» The task: Would you reproduce the whole listing below without altering a single word?

### Provided information ###

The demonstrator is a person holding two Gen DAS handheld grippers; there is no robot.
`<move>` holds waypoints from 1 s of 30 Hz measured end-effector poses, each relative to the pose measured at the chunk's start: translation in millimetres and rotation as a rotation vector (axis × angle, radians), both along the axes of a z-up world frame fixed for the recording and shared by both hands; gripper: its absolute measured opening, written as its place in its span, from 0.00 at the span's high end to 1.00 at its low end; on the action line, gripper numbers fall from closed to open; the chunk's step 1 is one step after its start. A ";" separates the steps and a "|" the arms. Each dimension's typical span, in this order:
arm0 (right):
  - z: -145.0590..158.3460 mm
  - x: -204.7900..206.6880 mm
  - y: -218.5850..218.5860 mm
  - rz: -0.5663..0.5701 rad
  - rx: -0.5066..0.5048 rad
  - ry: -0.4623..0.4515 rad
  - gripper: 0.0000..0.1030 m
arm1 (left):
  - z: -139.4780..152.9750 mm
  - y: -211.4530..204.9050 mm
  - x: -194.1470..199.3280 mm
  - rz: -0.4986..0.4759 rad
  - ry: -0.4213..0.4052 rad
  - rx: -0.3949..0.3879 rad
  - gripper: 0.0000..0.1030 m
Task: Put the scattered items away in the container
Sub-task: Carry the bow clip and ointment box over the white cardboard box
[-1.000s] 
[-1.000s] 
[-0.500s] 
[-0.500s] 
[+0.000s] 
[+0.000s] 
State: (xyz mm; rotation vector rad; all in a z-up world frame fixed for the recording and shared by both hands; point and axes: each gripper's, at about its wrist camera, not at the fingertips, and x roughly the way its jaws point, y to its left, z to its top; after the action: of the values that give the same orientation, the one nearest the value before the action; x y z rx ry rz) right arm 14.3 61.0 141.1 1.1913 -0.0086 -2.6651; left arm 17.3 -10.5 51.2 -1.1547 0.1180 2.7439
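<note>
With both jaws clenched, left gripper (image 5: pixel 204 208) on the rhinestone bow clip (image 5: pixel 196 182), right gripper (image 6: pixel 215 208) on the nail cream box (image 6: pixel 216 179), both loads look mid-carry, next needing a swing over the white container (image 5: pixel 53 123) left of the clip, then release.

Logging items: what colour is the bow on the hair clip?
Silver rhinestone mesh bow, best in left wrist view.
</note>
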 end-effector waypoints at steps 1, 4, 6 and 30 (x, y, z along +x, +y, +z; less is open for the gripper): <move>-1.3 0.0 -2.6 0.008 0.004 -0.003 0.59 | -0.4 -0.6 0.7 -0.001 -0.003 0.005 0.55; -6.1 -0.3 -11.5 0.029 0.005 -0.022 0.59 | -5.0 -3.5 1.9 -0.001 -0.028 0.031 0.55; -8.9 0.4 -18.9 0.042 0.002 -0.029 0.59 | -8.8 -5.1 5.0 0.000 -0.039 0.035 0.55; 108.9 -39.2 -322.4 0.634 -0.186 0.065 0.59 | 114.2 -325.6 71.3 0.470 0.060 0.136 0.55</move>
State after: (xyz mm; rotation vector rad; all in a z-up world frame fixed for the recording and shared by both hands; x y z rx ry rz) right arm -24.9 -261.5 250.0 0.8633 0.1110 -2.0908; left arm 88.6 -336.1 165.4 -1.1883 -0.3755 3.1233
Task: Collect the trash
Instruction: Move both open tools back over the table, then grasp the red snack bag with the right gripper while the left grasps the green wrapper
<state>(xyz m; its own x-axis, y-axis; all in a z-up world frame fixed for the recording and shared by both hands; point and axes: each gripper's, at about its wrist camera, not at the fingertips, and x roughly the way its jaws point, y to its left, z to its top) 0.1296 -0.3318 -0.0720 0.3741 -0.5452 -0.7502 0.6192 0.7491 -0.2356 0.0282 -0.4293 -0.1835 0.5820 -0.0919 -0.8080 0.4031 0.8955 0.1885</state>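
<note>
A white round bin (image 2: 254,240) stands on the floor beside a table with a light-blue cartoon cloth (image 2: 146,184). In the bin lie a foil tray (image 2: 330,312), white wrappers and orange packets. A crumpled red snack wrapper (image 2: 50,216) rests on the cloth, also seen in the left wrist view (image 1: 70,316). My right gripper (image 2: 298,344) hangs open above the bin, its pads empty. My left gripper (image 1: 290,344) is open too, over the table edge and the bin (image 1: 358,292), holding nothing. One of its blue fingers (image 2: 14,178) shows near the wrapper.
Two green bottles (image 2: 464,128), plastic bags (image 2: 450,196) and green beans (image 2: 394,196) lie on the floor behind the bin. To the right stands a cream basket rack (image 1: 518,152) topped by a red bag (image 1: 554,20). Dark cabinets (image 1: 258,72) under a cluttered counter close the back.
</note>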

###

» Written reply:
The demonstrator is a person holding two Gen DAS handheld grippers; there is no robot.
`<move>` holds waypoints from 1 s of 30 Hz measured end-effector poses, each relative to the pose measured at the chunk's start: translation in millimetres and rotation as a rotation vector (axis × angle, radians), both along the axes of a z-up world frame fixed for the recording and shared by both hands; gripper: its absolute measured opening, written as its place in its span, from 0.00 at the span's high end to 1.00 at its low end; on the action line, gripper numbers fall from closed to open; the chunk's step 1 is one step after its start. A ";" separates the steps and a "|" the arms. Each dimension's typical span, in this order:
arm0 (right):
  - z: -145.0590..158.3460 mm
  - x: -204.7900..206.6880 mm
  - y: -218.5850..218.5860 mm
  - rz: -0.5663..0.5701 rad
  - rx: -0.5066..0.5048 rad
  - ry: -0.4623..0.4515 rad
  - gripper: 0.0000..0.1030 m
arm1 (left):
  - z: -139.4780..152.9750 mm
  - y: -211.4530..204.9050 mm
  - x: -194.1470..199.3280 mm
  - rz: -0.4986..0.4759 rad
  - ry: -0.4213..0.4052 rad
  - rx: -0.3949..0.3879 rad
  - gripper: 0.0000..0.1030 m
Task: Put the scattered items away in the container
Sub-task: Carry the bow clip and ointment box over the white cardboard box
[-1.000s] 
[-1.000s] 
[-0.500s] 
[-0.500s] 
[+0.000s] 
[+0.000s] 
State: (xyz mm; rotation vector rad; all in a z-up world frame fixed for the recording and shared by both hands; point and axes: each gripper's, at about its wrist camera, not at the fingertips, and x roughly the way its jaws point, y to its left, z to its top; after the action: of the values that give the same orientation, the one nearest the value before the action; x y z rx ry rz) right arm 14.3 61.0 141.1 1.1913 -0.0086 -2.6651; left arm 17.3 -10.5 51.2 -1.1547 0.1180 2.7439
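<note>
With both jaws clenched, left gripper (image 5: pixel 204 208) on the rhinestone bow clip (image 5: pixel 196 182), right gripper (image 6: pixel 215 208) on the nail cream box (image 6: pixel 216 179), both loads look mid-carry, next needing a swing over the white container (image 5: pixel 53 123) left of the clip, then release.

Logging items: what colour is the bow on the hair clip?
Silver rhinestone mesh bow, best in left wrist view.
</note>
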 end-effector waypoints at steps 1, 4, 6 and 30 (x, y, z along +x, +y, +z; less is open for the gripper): <move>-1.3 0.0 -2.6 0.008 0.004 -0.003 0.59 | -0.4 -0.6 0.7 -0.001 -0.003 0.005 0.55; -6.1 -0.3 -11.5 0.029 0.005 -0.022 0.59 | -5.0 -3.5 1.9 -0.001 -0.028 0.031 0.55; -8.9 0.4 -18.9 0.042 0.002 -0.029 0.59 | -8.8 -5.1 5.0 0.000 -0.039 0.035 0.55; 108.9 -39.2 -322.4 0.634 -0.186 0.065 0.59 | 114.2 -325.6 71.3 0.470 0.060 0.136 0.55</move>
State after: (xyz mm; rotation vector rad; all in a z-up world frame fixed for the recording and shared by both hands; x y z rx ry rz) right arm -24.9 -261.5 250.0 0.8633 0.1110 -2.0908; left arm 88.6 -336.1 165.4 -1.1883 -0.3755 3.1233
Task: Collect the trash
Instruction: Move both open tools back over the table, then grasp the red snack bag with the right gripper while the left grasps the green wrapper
<state>(xyz m; its own x-axis, y-axis; all in a z-up world frame fixed for the recording and shared by both hands; point and axes: each gripper's, at about its wrist camera, not at the fingertips, and x roughly the way its jaws point, y to its left, z to its top) 0.1296 -0.3318 -0.0720 0.3741 -0.5452 -0.7502 0.6192 0.7491 -0.2356 0.0282 -0.4293 -0.1835 0.5820 -0.0919 -0.8080 0.4031 0.8955 0.1885</state>
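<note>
A white round bin (image 2: 254,240) stands on the floor beside a table with a light-blue cartoon cloth (image 2: 146,184). In the bin lie a foil tray (image 2: 330,312), white wrappers and orange packets. A crumpled red snack wrapper (image 2: 50,216) rests on the cloth, also seen in the left wrist view (image 1: 70,316). My right gripper (image 2: 298,344) hangs open above the bin, its pads empty. My left gripper (image 1: 290,344) is open too, over the table edge and the bin (image 1: 358,292), holding nothing. One of its blue fingers (image 2: 14,178) shows near the wrapper.
Two green bottles (image 2: 464,128), plastic bags (image 2: 450,196) and green beans (image 2: 394,196) lie on the floor behind the bin. To the right stands a cream basket rack (image 1: 518,152) topped by a red bag (image 1: 554,20). Dark cabinets (image 1: 258,72) under a cluttered counter close the back.
</note>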

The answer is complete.